IN JUNE congressional Democrats adopted a budget resolution promising to reduce next year's budget deficit some $37 billion, about half of it through a tax increase. The president responded with the usual non sequiturs. He would never agree to a tax increase, nor to the defense restraint on which the resolution also rests, but no one was a greater champion of deficit reduction than he. To force him out of this enduring fantasyland, members of both parties then said that they would reconstitute the Gramm-Rudman process, which calls for automatic spending cuts split equally between domestic programs and defense, if the president and Congress fail to meet declining deficit targets.

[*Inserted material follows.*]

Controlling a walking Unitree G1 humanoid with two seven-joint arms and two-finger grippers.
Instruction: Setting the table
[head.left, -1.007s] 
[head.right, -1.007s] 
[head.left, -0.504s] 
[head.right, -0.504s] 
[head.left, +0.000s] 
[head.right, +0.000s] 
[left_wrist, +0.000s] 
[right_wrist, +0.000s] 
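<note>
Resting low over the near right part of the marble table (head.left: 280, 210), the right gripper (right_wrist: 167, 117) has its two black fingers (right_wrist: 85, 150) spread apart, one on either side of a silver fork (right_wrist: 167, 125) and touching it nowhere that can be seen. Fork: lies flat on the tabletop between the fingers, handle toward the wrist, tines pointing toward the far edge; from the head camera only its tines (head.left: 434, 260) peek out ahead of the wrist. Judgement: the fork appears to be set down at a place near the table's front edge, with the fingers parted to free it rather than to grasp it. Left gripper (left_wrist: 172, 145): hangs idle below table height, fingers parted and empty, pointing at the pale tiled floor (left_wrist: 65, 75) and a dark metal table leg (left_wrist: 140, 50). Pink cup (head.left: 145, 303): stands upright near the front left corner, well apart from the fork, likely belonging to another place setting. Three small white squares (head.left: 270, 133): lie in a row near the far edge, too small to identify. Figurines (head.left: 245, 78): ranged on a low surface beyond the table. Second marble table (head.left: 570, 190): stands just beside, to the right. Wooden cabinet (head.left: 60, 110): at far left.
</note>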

The Senate has now passed its version of this terrifying threat. It turns out to be a gummy compromise that, far from impelling a frightened president to bargain to save his defense buildup, might not impel him -- or Congress -- to do very much at all. Frankenstein has been transformed into R2D2. Its defenders argue that the alternative is nothing, no enforcement mechanism binding on either branch. Something beats nothing every time. But the deficit targets in this legislation are already an implicit retreat from the budget resolution. They are also carefully set, as a number of Democrats noted last week, so that most of their bite would come only after Ronald Reagan leaves office. The party would continue to be his, the cleanup his successor's.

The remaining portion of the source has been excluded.